How I got here and what I’ve learnt from previous roles…
I absolutely love my job – every minute of it – but I would never have originally thought I’d be here. My first degree was in communications and then I ended up doing a PhD comparing energy liberalisations in 1990s Latin America, whilst working at the World Bank. An opportunity came up at Societe Generale, and then I ended up back in New York, working at the Japan Bank of International Cooperation, where they really wanted me to focus on global Chinese investment. I’ve also worked on the trading desk at Barclays – I didn’t have a finance background at all at that point, but what was great was they wanted people with other experiences.
I have always followed my passions to the next step. Today, I find myself going full circle and using skills from my earliest studies of communications and journalism to explain our analysis to my clients.
My three top pieces of advice:
- Getting involved in areas that other people haven’t can make you a really great hire
The more eclectic the jobs you do, the more you have a skill-set to offer different things to a variety of employers. It is also, for me, the best learning experience, even when things are hard at first. To move from job to job requires being really open-minded about your career path – it requires more discipline and more thrust!

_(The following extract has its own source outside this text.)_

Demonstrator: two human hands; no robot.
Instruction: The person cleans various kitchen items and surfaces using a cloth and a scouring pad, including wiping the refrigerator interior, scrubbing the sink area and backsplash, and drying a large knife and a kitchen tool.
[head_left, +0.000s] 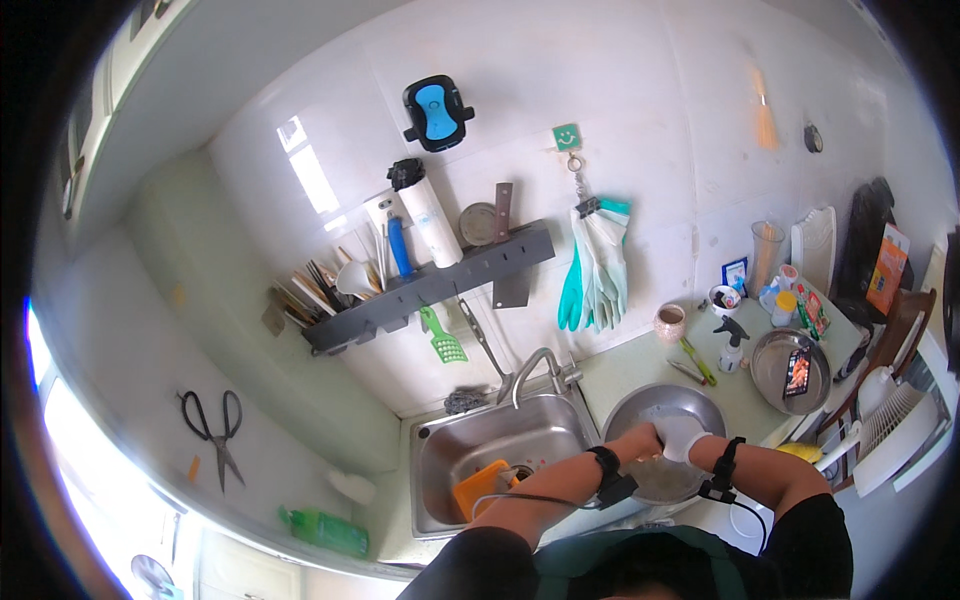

- Don’t stay in the same place too long
What you don’t see now is that your ability to jump from job to job now, in your 20s and 30s, will decrease over time. You may never get offered an opportunity ever again – so take it now! Working in trading at Barclays was one of the most difficult things I’ve ever done – and I knew it would be when I took the job, but I also knew I would never get it again, and I’ve never regretted it since.
Previous bosses have been best PR for me, and remember that every place you go is a place you might want to come back to, so don’t burn bridges because you never know what might happen next.
- Being a woman, you can have it all – but you have to assert yourself
In the energy sector, you can’t really get more male-dominated. All of my clients are men – from traders to hedge fund managers. I’d advise developing a strong personality, building resilience, and above all – don’t lay low and wait for things to come. Make sure too to look after your own space and set boundaries. I had no problem saying to male colleagues in very masculine offices – ‘this conversation you can’t have in front of me’.
But it is only an advantage to have this background, and there is definitely something that comes from being a woman and being a foreigner that is force for good in an international career – both for you and your employer.